+++ Data provided +++

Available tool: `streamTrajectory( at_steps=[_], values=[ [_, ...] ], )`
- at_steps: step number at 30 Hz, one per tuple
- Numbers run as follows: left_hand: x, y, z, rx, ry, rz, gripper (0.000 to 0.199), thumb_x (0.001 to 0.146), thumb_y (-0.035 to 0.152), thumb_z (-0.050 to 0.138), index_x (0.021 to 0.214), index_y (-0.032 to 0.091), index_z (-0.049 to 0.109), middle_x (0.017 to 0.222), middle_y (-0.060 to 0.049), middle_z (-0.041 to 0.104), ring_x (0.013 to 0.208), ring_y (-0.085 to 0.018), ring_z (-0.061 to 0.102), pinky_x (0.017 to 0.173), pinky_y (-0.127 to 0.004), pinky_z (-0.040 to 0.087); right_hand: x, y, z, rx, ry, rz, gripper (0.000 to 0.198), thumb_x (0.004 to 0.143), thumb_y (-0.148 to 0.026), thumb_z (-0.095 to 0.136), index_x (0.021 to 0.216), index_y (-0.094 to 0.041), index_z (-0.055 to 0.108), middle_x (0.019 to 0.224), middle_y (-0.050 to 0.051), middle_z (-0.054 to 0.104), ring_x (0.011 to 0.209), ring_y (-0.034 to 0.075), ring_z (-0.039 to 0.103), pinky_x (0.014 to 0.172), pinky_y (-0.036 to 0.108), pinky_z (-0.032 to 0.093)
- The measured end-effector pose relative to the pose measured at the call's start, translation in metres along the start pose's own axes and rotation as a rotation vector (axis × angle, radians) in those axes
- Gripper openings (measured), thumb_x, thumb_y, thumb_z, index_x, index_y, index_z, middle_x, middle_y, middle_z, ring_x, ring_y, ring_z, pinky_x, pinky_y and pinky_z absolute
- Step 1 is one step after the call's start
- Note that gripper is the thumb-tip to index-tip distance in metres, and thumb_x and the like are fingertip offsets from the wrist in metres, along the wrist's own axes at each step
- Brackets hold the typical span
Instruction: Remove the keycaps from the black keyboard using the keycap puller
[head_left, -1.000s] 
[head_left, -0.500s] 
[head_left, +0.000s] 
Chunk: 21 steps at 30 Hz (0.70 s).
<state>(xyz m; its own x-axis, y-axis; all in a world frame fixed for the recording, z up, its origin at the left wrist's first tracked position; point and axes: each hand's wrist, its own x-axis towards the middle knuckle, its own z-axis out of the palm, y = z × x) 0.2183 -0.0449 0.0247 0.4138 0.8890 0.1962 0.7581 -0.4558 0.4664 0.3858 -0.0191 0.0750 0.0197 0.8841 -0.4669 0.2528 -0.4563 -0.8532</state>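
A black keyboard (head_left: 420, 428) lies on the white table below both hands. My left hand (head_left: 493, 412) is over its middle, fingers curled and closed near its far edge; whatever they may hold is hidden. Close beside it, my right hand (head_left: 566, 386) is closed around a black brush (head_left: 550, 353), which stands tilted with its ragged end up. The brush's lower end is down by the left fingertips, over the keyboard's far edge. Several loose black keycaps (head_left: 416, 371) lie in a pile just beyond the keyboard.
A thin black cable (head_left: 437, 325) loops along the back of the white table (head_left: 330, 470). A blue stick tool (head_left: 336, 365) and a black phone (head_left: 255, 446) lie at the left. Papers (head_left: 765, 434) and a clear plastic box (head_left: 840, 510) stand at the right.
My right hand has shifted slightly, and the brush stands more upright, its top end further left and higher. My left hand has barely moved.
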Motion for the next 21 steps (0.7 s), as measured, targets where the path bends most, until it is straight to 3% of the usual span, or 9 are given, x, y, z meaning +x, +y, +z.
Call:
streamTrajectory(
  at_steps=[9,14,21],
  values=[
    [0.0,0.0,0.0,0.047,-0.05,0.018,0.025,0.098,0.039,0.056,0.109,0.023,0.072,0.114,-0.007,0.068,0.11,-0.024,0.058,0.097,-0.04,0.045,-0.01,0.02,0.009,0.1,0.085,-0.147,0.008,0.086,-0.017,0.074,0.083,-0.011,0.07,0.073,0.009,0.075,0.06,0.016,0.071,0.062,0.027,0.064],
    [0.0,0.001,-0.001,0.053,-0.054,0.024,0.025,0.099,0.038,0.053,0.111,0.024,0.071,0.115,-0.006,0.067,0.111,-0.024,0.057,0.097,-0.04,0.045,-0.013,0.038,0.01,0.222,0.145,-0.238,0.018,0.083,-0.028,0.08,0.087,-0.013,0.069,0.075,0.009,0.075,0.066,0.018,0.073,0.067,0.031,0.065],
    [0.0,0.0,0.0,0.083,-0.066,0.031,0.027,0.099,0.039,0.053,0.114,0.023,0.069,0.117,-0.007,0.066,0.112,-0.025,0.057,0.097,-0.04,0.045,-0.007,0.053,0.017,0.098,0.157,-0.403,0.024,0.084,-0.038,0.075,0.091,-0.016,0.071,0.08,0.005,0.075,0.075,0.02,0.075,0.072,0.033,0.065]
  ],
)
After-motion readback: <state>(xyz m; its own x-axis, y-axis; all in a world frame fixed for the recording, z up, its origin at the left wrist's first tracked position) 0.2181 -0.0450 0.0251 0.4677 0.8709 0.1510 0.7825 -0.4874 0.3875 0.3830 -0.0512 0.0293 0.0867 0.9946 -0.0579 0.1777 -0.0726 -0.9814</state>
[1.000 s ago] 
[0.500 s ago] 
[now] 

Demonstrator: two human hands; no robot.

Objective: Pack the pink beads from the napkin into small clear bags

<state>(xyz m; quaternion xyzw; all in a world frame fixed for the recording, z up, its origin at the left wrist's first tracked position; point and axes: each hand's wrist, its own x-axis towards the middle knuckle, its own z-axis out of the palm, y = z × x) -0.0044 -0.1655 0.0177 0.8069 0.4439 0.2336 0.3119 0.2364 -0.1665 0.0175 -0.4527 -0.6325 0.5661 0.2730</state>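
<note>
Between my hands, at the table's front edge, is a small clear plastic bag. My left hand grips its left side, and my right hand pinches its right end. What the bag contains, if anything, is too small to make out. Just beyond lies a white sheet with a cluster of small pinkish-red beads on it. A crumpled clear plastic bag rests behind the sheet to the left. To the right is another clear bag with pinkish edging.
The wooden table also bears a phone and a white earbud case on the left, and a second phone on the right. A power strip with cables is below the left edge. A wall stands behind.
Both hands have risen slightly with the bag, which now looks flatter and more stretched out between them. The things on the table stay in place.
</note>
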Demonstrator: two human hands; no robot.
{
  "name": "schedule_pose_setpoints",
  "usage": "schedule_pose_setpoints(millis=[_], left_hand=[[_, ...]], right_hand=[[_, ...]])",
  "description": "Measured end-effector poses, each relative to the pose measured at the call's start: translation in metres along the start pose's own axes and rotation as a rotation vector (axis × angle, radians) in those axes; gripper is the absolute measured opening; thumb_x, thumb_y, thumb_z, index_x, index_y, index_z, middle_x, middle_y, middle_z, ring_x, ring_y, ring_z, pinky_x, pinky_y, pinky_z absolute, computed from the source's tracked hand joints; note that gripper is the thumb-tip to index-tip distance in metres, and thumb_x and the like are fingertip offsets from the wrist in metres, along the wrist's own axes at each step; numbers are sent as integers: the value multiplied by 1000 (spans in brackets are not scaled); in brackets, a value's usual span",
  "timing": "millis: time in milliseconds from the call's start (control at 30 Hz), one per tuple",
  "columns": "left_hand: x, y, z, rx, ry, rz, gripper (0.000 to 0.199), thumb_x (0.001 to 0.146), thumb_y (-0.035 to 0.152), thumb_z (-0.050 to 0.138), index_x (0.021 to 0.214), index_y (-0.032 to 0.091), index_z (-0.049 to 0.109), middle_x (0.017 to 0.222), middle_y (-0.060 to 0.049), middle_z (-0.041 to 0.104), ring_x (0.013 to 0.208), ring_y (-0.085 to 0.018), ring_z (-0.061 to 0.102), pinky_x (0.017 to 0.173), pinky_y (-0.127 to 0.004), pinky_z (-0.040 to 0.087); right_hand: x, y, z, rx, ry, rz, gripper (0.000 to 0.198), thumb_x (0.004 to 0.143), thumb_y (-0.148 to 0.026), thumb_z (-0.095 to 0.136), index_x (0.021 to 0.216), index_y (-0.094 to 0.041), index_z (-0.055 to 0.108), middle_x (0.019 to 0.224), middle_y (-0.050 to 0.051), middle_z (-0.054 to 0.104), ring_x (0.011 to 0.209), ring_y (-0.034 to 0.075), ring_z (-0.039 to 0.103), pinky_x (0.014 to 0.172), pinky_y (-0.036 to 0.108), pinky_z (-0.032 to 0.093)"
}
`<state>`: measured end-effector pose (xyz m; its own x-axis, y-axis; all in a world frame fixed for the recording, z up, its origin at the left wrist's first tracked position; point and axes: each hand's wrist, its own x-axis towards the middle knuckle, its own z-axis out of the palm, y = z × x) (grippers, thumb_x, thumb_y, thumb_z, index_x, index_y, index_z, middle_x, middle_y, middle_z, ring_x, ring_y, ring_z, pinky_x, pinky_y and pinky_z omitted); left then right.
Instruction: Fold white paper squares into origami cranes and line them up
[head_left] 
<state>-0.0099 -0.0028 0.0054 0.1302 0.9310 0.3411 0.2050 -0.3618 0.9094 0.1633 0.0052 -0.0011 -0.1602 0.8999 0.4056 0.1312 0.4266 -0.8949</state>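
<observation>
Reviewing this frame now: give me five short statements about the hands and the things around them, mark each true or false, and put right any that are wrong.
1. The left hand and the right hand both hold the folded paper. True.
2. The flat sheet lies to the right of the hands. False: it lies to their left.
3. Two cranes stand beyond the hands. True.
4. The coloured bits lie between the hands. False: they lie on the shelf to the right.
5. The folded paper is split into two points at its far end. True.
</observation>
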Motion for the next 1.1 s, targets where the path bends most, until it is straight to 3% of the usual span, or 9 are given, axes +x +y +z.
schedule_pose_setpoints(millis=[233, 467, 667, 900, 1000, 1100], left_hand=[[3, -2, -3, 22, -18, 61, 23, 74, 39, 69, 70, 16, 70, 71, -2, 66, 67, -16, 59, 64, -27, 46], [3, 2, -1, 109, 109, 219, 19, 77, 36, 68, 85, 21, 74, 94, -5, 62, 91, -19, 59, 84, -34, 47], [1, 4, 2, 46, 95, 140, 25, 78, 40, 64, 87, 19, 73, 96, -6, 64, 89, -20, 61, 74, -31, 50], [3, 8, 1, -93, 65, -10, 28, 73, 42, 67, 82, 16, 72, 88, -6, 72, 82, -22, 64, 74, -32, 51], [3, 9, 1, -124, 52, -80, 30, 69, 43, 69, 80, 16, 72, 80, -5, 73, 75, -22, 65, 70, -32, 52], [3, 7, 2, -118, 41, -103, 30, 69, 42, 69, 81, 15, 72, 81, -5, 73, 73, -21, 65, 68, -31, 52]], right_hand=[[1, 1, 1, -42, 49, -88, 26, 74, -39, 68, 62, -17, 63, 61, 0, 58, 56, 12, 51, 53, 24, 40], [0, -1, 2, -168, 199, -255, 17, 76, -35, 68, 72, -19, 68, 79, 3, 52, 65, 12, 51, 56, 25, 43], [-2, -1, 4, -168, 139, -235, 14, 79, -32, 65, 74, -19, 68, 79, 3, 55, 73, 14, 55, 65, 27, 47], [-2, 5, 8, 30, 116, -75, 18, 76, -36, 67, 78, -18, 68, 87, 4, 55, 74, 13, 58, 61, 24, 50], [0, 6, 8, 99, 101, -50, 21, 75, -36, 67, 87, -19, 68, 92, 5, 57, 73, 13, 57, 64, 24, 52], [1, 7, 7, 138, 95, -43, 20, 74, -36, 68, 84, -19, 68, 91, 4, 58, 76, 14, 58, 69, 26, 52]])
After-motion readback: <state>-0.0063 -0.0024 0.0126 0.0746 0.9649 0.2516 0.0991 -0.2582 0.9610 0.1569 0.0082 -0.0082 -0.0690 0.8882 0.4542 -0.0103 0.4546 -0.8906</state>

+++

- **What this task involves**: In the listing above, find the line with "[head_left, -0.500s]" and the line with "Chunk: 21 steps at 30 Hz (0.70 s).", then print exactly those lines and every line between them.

- **Exercise solution**:
[head_left, -0.500s] 
[head_left, +0.000s] 
Chunk: 21 steps at 30 Hz (0.70 s).

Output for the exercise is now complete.